Print the data once more, exactly as given. Drop the pictures.

:: DATA SHOWN ::

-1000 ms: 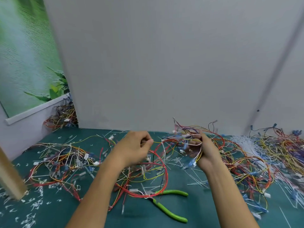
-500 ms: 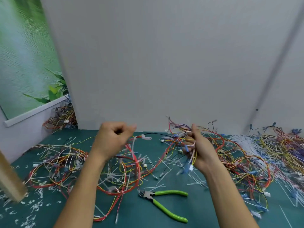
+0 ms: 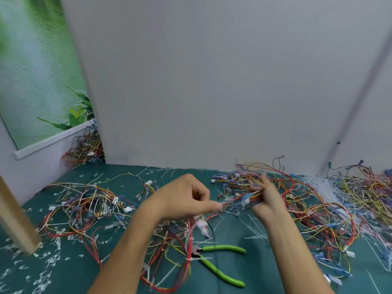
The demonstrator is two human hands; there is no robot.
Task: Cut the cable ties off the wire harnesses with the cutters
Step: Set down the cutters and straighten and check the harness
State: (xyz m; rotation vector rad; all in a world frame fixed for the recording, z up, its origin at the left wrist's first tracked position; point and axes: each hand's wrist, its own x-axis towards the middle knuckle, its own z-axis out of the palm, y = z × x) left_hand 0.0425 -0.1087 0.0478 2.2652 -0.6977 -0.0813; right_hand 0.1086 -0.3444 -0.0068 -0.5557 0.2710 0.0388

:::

> [SOLUTION TO THIS PROBLEM]:
-1000 ms: 
-500 ms: 
+0 ms: 
The demonstrator is two human hands; there is no robot.
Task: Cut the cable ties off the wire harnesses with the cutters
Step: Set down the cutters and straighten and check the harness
State: (xyz m; rotation vector rad; all in a world frame fixed for the recording, z up, its origin at the left wrist's first tracked position; point and axes: each hand's wrist, its own x-axis towards the middle knuckle, its own z-axis out of the palm, y = z × x) left_hand 0.0425 -0.1087 0.0478 2.2652 -0.6977 -0.0813; right_hand 0.1086 -0.3444 -0.0068 -0.5557 0.2710 0.0388

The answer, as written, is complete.